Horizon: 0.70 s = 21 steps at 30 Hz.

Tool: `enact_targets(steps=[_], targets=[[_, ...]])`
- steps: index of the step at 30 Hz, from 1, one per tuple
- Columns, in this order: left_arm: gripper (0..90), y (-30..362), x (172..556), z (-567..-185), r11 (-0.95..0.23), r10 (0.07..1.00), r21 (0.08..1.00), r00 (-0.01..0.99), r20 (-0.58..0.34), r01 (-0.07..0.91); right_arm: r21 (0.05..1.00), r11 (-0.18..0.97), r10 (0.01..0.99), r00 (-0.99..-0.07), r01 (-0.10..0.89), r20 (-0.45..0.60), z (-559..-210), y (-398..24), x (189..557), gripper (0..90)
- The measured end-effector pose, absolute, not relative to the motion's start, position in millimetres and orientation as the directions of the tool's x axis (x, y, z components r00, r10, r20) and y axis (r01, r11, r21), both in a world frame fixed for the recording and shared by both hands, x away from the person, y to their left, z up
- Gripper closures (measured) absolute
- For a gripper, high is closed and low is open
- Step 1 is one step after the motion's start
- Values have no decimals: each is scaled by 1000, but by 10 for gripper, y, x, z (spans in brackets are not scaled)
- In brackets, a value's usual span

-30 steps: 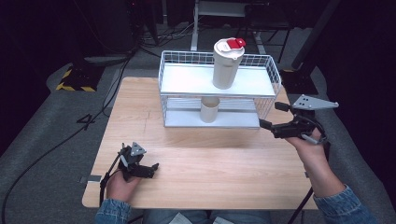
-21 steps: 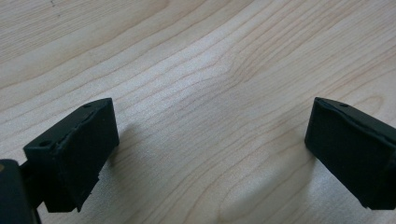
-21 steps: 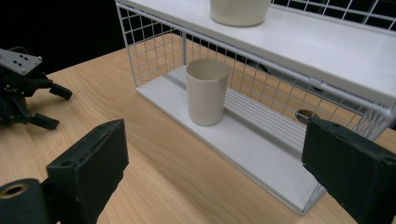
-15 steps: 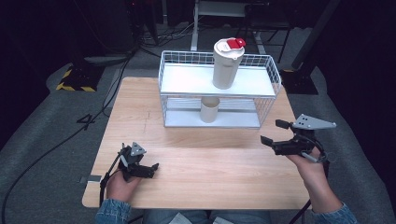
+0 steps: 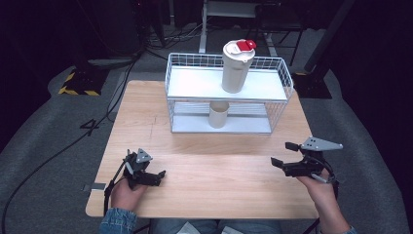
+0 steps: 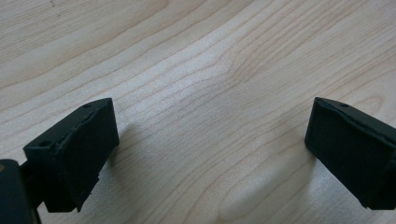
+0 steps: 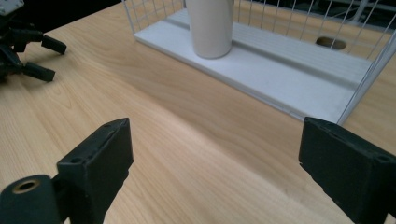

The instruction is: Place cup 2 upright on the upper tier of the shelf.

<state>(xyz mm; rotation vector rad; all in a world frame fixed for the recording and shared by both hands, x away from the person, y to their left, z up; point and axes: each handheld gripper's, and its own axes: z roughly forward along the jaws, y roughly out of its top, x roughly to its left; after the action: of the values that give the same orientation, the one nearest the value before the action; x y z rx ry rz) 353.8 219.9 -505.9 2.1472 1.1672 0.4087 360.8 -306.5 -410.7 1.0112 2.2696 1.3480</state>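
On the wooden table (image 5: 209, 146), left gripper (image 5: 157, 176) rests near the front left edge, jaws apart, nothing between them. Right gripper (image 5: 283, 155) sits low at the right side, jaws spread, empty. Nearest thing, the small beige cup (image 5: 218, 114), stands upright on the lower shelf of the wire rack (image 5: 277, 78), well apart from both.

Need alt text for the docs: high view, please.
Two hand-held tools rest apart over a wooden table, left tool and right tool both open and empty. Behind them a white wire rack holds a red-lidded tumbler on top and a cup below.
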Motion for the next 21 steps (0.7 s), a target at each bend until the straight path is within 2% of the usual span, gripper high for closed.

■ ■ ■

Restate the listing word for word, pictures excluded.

Horizon: 0.70 s = 21 steps at 30 Hz.

Tool: `enact_targets(steps=[_], targets=[[_, ...]])`
- steps: index of the step at 30 Hz, from 1, one per tuple
- Columns, in this order: left_arm: gripper (0..90), y (-30..362), x (172..556), z (-567..-185), r11 (-0.95..0.23), r10 (0.07..1.00), r21 (0.08..1.00), r00 (-0.01..0.99), r20 (-0.58..0.34), r01 (-0.07..0.91); right_arm: r21 (0.05..1.00), r11 (-0.18..0.97), r10 (0.01..0.99), r00 (-0.99..-0.07), r01 (-0.10..0.89), r20 (-0.45..0.60), z (-559..-210), y (-398..24), x (189..557), gripper (0..90)
- The measured end-effector pose, absolute, not relative to the motion's start, position in millimetres and orientation as the directions of the tool's x axis (x, y, z components r00, r10, r20) and y axis (r01, r11, r21), both in a world frame fixed for the recording and shared by both hands, x away from the person, y to their left, z up
- Gripper closures (measured) absolute
- For a gripper, high is closed and low is open
- Step 1 is one step after the motion's start
- Values have no decimals: each is scaled by 1000, but by 10 for gripper, y, x, z (spans in brackets are not scaled)
- In brackets, a value's usual span

-30 steps: 
-21 steps: 
-21 steps: 
-15 steps: 
+0 steps: 
+0 steps: 
+0 steps: 

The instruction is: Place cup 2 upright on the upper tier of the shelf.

<state>(xyz mm; rotation vector rad; all in a world frame fixed for the recording and shared by both hands, x away from the person, y to their left, z up; point and axes: each handheld gripper's, and its own axes: z roughly forward along the jaws, y roughly out of its top, x roughly to its left; after the action: of the values that give the same orientation, the one nearest the value before the action; x y z rx ry rz) 353.8 219.9 -505.9 2.1472 1.1672 0.4087 360.8 -306.5 -410.7 1.0112 2.2696 1.3480</state>
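On the wooden table (image 5: 209, 146), left gripper (image 5: 157, 176) rests near the front left edge, jaws apart, nothing between them. Right gripper (image 5: 283, 155) sits low at the right side, jaws spread, empty. Nearest thing, the small beige cup (image 5: 218, 114), stands upright on the lower shelf of the wire rack (image 5: 277, 78), well apart from both.

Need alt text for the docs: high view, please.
Two hand-held tools rest apart over a wooden table, left tool and right tool both open and empty. Behind them a white wire rack holds a red-lidded tumbler on top and a cup below.
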Motion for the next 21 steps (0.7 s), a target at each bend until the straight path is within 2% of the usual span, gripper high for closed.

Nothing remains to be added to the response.